◆ **Exercise instructions**
A full, word-for-word copy of the listing below is needed; leave the images out of it.
──────── Available data ────────
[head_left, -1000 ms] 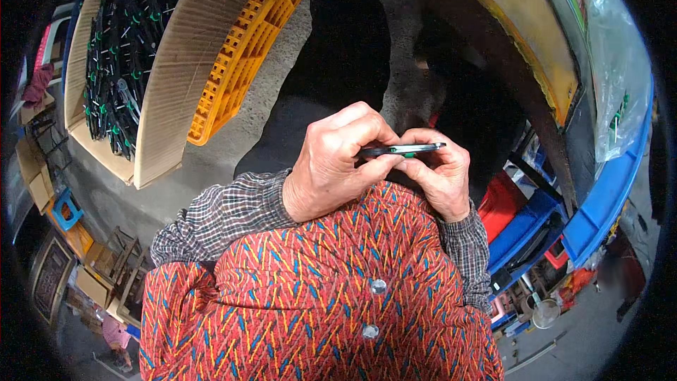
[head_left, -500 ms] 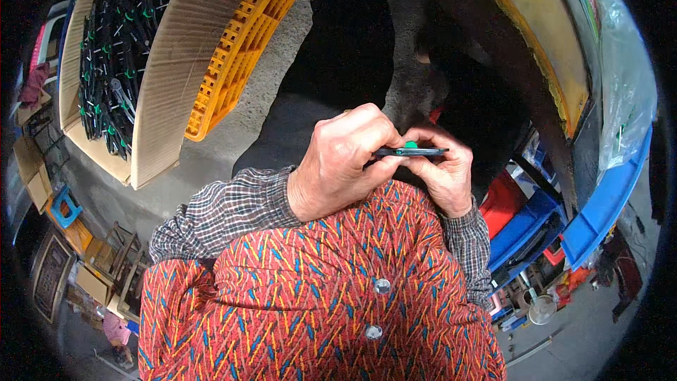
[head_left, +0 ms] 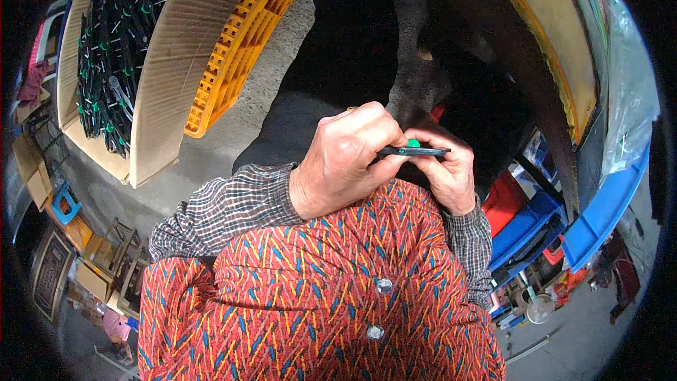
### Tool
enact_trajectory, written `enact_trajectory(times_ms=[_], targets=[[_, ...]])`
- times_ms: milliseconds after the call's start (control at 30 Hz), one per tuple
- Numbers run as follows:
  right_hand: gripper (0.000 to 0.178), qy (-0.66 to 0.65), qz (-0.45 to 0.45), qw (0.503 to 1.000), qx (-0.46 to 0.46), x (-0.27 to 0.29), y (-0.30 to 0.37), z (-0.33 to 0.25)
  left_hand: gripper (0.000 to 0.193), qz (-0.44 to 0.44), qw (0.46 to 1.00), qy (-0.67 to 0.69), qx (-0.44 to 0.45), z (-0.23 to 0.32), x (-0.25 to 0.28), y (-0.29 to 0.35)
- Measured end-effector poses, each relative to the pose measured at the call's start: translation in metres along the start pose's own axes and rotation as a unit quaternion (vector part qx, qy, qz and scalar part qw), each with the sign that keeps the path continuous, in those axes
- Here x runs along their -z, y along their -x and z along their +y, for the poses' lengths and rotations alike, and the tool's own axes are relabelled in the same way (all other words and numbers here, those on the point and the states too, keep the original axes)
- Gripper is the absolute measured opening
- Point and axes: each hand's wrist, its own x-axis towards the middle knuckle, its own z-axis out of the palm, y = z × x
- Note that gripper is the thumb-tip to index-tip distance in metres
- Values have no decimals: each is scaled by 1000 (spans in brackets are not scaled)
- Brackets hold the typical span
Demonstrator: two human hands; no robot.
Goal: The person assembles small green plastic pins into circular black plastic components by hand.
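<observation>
Evidently, the slim, dark, strip-shaped piece (head_left: pixel 429 152) is held by both hands at once, lying roughly level between their fingertips. The left hand (head_left: pixel 344 155) is closed to a narrow pinch, thumb and forefinger meeting on the piece's left part, the other fingers curled in behind. The right hand (head_left: pixel 451 173) is nearly as closed, thumb below and forefinger beyond the piece's right part; its exact contact is partly hidden. Gripping from two sides probably keeps so thin a thing from twisting, and leaves the small, rounded, bright green knob (head_left: pixel 414 143) exposed between the fingertips, at the piece's far edge. Whether the knob is fixed to it, I cannot tell.

The hands are held just beyond the red garment with a zigzag pattern (head_left: pixel 317 282), perhaps to give the wrists a steady, close position with a clear view down. Well to the left of the fingers stands a tall, tan corrugated cardboard box (head_left: pixel 173 85), full of long black pieces with green parts (head_left: pixel 113 63); its high walls likely keep them together. Between box and fingers leans a yellow-orange, lattice-sided plastic crate (head_left: pixel 243 49). Well right of the fingers is a blue plastic tray (head_left: pixel 599 215).
</observation>
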Motion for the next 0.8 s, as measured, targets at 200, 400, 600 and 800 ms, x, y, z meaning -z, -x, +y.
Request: enact_trajectory(times_ms=[200, 400, 600, 800], targets=[[25, -6, 7, 1000, 6, -2, 1, 2, 18, 1, 1000, 2, 3, 2, 2, -2], [26, 17, 5, 1000, 9, -2, -1, -3, 18, 5, 1000, 17, 6, 1, 1, -1], [24, 31, 7, 999, 19, -3, -2, -5, 18, 14, 1000, 24, -2, 0, 0, -1], [22, 11, 11, 1000, 10, -3, 1, 0, 17, 8, 1000, 15, -12, -1, 0, 0]])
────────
◆ **Finished task**
[head_left, -1000 ms] 
[head_left, -500 ms] 
[head_left, +0 ms] 
### Tool
enact_trajectory, written `enact_trajectory(times_ms=[_], targets=[[_, ...]])`
- times_ms: milliseconds after the call's start (control at 30 Hz), one per tuple
- Numbers run as follows:
  right_hand: gripper (0.000 to 0.178), qy (-0.66 to 0.65), qz (-0.45 to 0.45), qw (0.503 to 1.000), qx (-0.46 to 0.46), x (-0.27 to 0.29), y (-0.30 to 0.37), z (-0.33 to 0.25)
  left_hand: gripper (0.000 to 0.193), qz (-0.44 to 0.44), qw (0.46 to 1.00), qy (-0.67 to 0.69), qx (-0.44 to 0.45), z (-0.23 to 0.32), x (-0.25 to 0.28), y (-0.29 to 0.35)
- Measured end-effector poses, each relative to the pose measured at the call's start: translation in metres along the start pose's own axes and rotation as a unit quaternion (vector part qx, qy, qz and scalar part qw), each with the sign that keeps the path continuous, in those axes
- Here x runs along their -z, y along their -x and z along their +y, for the poses' lengths and rotations alike, and the tool's own axes are relabelled in the same way (all other words and numbers here, those on the point and the states too, keep the original axes)
- Gripper is the absolute measured opening
- Point and axes: each hand's wrist, its own x-axis towards the middle knuckle, its own z-axis out of the palm, y = z × x
- Note that gripper is the thumb-tip to index-tip distance in metres
- Values have no decimals: each is scaled by 1000 (spans in brackets are not scaled)
- Brackets hold the typical span
Demonstrator: two human hands; no robot.
Goal: The person assembles small green plastic pins into circular black plastic components by hand.
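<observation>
Evidently, the slim, dark, strip-shaped piece (head_left: pixel 429 152) is held by both hands at once, lying roughly level between their fingertips. The left hand (head_left: pixel 344 155) is closed to a narrow pinch, thumb and forefinger meeting on the piece's left part, the other fingers curled in behind. The right hand (head_left: pixel 451 173) is nearly as closed, thumb below and forefinger beyond the piece's right part; its exact contact is partly hidden. Gripping from two sides probably keeps so thin a thing from twisting, and leaves the small, rounded, bright green knob (head_left: pixel 414 143) exposed between the fingertips, at the piece's far edge. Whether the knob is fixed to it, I cannot tell.

The hands are held just beyond the red garment with a zigzag pattern (head_left: pixel 317 282), perhaps to give the wrists a steady, close position with a clear view down. Well to the left of the fingers stands a tall, tan corrugated cardboard box (head_left: pixel 173 85), full of long black pieces with green parts (head_left: pixel 113 63); its high walls likely keep them together. Between box and fingers leans a yellow-orange, lattice-sided plastic crate (head_left: pixel 243 49). Well right of the fingers is a blue plastic tray (head_left: pixel 599 215).
</observation>
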Motion for the next 0.8 s, as measured, targets at 200, 400, 600 and 800 ms, x, y, z meaning -z, -x, +y.
Request: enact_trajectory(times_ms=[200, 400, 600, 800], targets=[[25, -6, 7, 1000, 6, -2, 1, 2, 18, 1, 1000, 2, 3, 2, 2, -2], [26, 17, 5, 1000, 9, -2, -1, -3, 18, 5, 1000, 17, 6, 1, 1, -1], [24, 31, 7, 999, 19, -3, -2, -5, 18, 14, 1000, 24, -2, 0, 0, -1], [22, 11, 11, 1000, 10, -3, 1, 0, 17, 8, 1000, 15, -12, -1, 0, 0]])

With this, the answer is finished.